→ Aim of the task: Only a number is wanted here. Tally the lines of the data that contain "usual".

→ Supplied data:
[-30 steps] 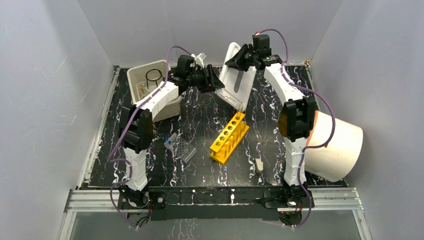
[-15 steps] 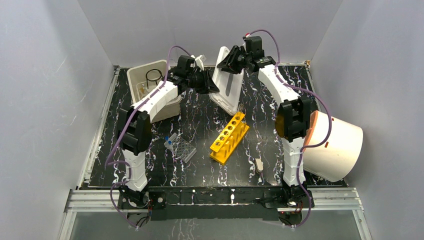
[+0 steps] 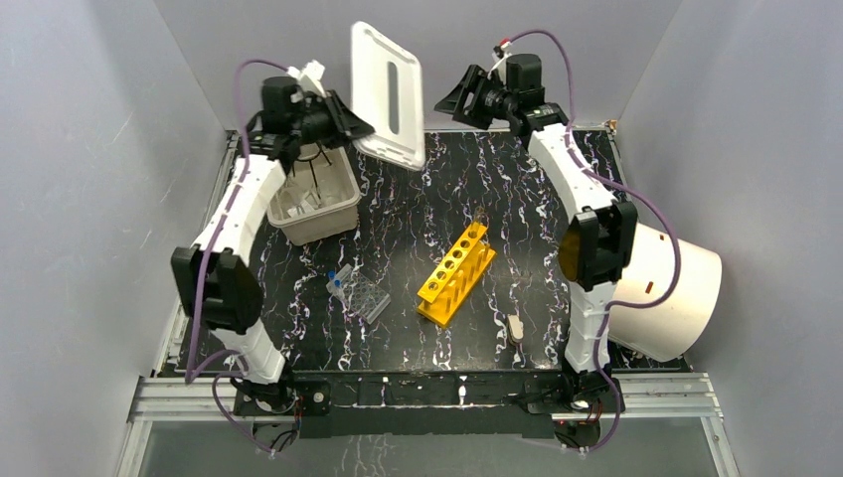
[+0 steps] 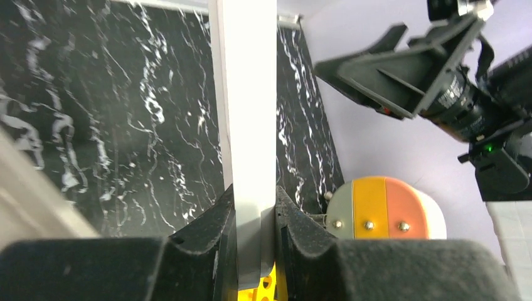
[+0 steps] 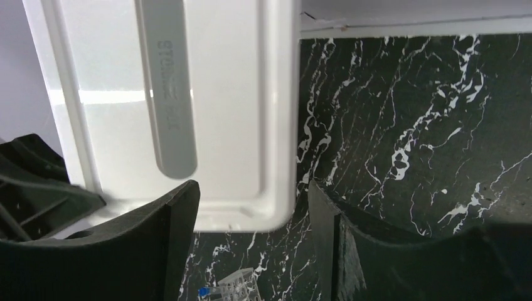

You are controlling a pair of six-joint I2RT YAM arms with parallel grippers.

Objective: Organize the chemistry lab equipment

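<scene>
My left gripper [image 3: 348,127] is shut on the edge of the white slotted lid [image 3: 388,94], held upright in the air over the back of the table. In the left wrist view the lid's edge [image 4: 248,94] is pinched between both pads. My right gripper [image 3: 452,99] stands open just right of the lid, apart from it; in its own view the lid [image 5: 188,94] hangs beyond the spread fingers [image 5: 254,207]. A yellow tube rack [image 3: 455,273] lies mid-table. A clear ridged tray [image 3: 360,293] with a blue-tipped piece lies to its left.
The beige bin [image 3: 343,204] stands open at the back left under my left arm, with pale small items inside. A big white cylinder [image 3: 676,288] lies at the right edge. A small pale item [image 3: 515,326] lies near the front right.
The left arm has swung up and to the left, carrying the lid off the table. The right gripper has opened and let the lid go.
</scene>
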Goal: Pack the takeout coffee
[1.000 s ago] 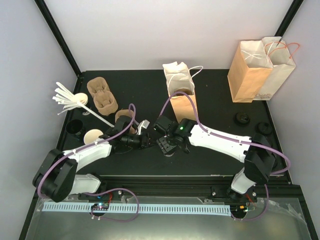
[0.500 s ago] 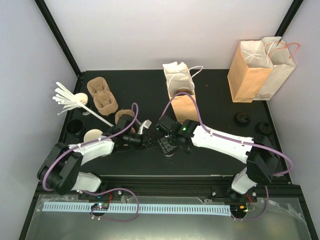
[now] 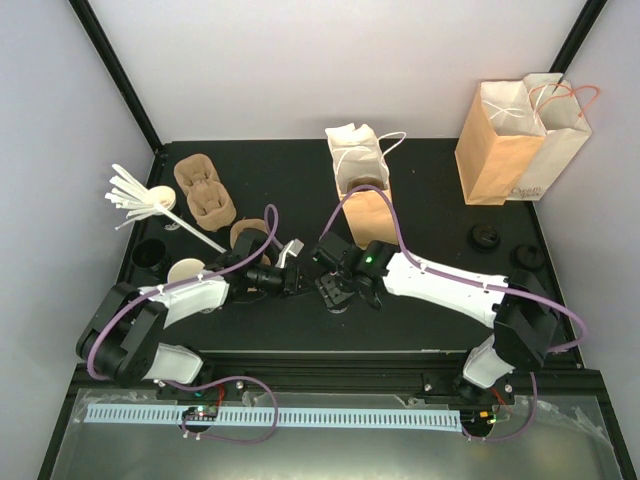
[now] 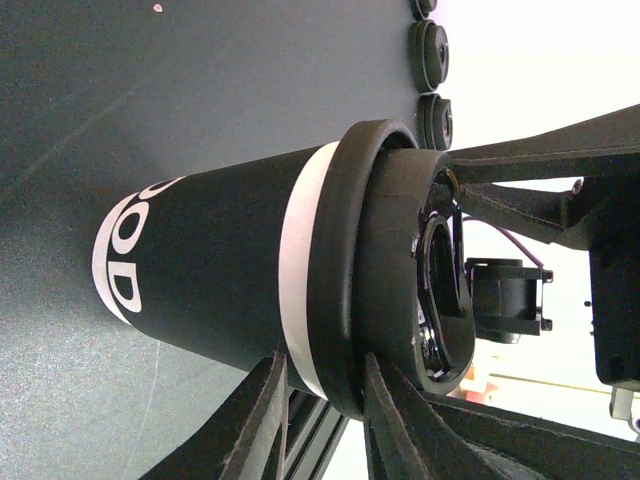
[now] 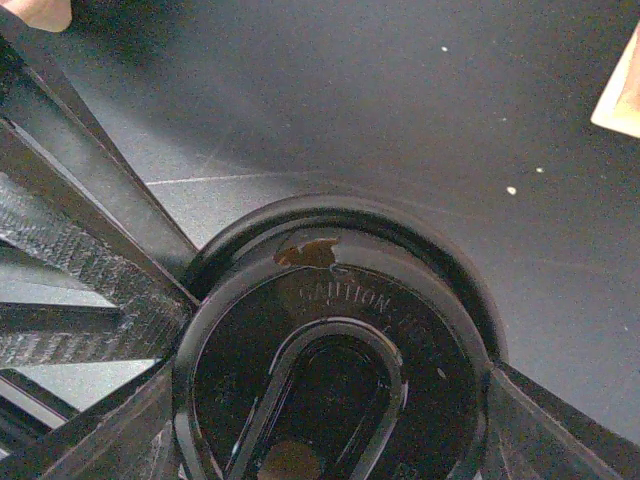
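Black table | right jaws clamped on takeout coffee; left jaws beside it, state unclear

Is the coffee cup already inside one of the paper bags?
No, the coffee cup stands in the open on the black table, with nothing around it.

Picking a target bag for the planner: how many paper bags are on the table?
4. A small white bag with a small brown bag in front of it at centre; a large brown bag and a pale bag beside it at far right. Another could hide behind these.
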Available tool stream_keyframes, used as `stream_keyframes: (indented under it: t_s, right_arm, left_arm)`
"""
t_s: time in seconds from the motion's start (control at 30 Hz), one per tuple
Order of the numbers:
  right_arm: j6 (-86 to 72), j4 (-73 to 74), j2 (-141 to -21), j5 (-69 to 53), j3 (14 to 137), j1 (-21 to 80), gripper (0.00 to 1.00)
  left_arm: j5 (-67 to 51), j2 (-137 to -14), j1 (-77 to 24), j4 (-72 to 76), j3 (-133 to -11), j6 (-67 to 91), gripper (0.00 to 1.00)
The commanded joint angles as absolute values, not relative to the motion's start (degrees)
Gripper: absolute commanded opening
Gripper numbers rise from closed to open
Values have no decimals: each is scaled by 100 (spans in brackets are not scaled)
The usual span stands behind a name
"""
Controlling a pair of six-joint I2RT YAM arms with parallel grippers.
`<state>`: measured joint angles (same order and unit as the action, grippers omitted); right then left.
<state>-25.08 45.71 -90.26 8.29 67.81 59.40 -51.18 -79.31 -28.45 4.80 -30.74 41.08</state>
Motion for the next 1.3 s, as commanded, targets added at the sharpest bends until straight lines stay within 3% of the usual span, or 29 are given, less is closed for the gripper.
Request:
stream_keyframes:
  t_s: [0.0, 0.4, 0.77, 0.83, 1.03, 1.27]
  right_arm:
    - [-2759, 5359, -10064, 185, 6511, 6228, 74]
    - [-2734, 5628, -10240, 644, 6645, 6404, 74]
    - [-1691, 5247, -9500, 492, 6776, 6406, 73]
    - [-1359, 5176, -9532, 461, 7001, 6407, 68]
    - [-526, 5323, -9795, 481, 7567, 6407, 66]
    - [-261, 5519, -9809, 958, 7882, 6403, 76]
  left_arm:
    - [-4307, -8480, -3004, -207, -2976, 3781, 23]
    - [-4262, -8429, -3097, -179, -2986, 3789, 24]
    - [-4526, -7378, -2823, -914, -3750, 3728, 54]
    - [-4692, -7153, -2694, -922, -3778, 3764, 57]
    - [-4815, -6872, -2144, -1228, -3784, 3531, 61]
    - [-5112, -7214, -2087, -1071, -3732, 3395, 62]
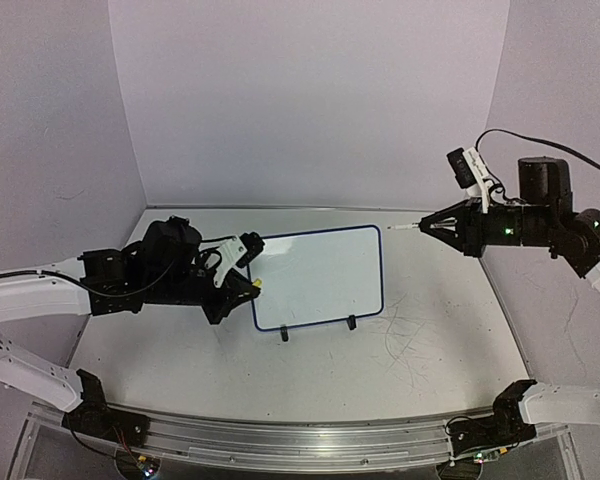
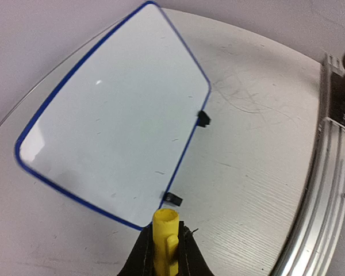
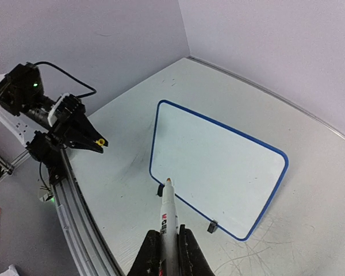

→ Response area: 2